Deux pionniers dans leurs domaines de recherches ont été couronnés par le prix Nobel 2002 d’économie. Daniel Kahneman de l’université de Princeton (États-Unis) a intégré les acquis de la recherche en psychologie à l’analyse économique, posant ainsi les bases d’un nouveau domaine de recherche. Vernon L. Smith de l’université de George Mason (États-Unis) a, quant à lui, établi les principes de l’économie expérimentale.

Traditionnellement, la théorie économique repose sur l’hypothèse de l’ « homo oeconomicus » qui présume que les comportements sont guidés par l’intérêt personnel et la rationalité. Mais durant ces vingt dernières années, cette théorie a été remise en cause par les analyses des psychologues cognitifs sur le jugement humain et la prise de décision, ainsi que par les partisans de l’économie expérimentale qui ont éprouvé des modèles économiques en laboratoire.

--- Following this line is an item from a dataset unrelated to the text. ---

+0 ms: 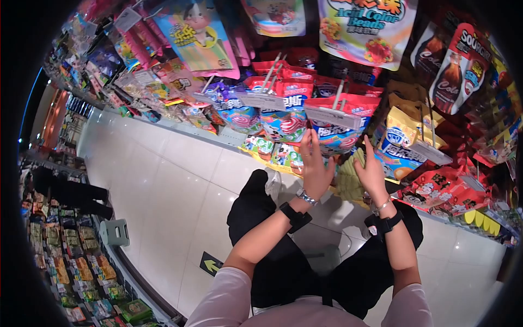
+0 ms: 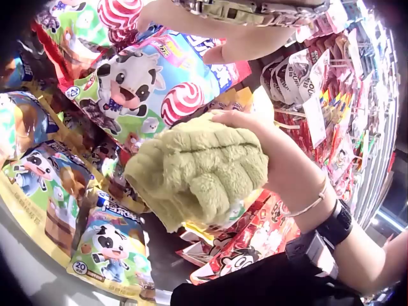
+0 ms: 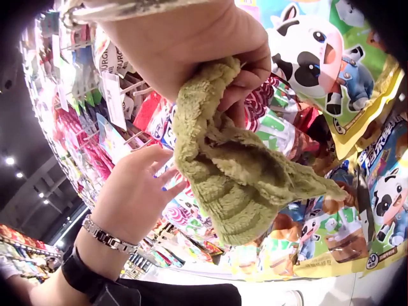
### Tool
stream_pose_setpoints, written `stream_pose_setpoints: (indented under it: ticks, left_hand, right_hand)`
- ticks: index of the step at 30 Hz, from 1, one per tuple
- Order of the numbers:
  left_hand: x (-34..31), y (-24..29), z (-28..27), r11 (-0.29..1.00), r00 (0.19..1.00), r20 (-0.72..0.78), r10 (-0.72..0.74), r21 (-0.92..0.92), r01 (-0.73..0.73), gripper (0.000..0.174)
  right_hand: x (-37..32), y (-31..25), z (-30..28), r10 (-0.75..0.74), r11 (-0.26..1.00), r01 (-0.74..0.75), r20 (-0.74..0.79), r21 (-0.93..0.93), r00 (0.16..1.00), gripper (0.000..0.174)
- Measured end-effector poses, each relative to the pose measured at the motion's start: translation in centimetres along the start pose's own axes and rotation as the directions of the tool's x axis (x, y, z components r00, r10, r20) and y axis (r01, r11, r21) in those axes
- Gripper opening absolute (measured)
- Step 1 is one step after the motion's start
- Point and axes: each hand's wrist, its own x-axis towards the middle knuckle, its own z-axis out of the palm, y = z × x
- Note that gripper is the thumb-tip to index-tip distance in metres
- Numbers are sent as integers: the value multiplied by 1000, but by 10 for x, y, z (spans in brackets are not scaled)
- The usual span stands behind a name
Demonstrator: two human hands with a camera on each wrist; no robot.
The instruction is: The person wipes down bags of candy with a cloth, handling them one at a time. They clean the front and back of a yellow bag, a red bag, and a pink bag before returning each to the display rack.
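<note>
A green ribbed plush cloth [image 1: 351, 177] [image 2: 204, 166] [image 3: 236, 185] hangs from my right hand [image 1: 372, 173] [image 2: 280, 150] [image 3: 217, 44], which grips its upper edge with curled fingers in the right wrist view. My left hand [image 1: 317, 171] [image 2: 210, 32] [image 3: 135, 185] has its fingers mostly straight, at the lower part of a hanging red and blue candy bag [image 1: 338, 139] [image 2: 146, 83] with a cow cartoon. Its fingertips seem to touch the bag; how firmly, I cannot tell.
Similar bags [image 1: 286, 117] hang on hooks to the left, and yellow ones [image 1: 403, 136] to the right. Red packs [image 1: 447, 188] lie low at the right. A tiled floor [image 1: 158, 158] and another stocked shelf [image 1: 81, 267] are at the left.
</note>
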Motion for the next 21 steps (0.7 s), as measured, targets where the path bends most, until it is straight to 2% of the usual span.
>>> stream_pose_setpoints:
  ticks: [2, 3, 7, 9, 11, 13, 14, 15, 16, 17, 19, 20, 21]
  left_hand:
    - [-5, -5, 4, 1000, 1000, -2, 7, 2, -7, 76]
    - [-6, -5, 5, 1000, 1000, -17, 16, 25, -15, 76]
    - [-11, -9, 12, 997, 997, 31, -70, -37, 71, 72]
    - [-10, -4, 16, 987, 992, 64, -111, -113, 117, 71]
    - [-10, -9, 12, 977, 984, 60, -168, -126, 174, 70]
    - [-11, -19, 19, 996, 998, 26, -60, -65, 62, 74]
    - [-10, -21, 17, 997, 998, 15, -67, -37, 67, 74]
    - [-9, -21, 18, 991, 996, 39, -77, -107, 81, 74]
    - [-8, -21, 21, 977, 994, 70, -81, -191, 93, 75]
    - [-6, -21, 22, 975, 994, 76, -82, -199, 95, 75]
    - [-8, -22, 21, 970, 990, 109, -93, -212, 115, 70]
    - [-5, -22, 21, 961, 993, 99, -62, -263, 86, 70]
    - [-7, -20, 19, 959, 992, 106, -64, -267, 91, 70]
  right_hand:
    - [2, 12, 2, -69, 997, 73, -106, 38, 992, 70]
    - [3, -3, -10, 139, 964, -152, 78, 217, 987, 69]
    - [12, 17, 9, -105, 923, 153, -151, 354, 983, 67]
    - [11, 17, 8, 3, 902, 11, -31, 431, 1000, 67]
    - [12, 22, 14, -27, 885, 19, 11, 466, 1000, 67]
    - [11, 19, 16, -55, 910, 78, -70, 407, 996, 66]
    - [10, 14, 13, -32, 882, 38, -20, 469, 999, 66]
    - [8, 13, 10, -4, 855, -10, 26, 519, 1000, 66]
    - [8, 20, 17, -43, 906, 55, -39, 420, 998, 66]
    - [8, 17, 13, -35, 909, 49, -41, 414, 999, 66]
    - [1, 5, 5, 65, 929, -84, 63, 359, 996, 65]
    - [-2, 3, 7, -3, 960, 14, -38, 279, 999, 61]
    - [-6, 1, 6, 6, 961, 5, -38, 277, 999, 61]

Kahneman, psychologue de formation, a démontré que la décision d’un individu s’écarte systématiquement des prévisions de la théorie économique traditionnelle, introduisant une « variable d’irrationalité » dans les calculs. Avec Amos Tversky, psychologue décédé en 1996, il a développé la prospect theory, qui concorde mieux avec les attitudes observées. Ses travaux ont poussé des chercheurs en économie et en finance à enrichir la théorie économique grâce à des acquis de la psychologie cognitive sur la motivation intrinsèque de l’individu.

Smith a, quant à lui, défini un ensemble de méthodes expérimentales qui sont devenues autant de règles pour toute expérience fiable de laboratoire. Il a ainsi été le premier à tester en laboratoire les règles du jeu des nouveaux marchés (marchés déréglementés de l’électricité, attribution de créneaux aériens…). Cet apport a eu une influence déterminante dans la reconnaissance de l’économie expérimentale comme outil de l’analyse empirique de l’économie.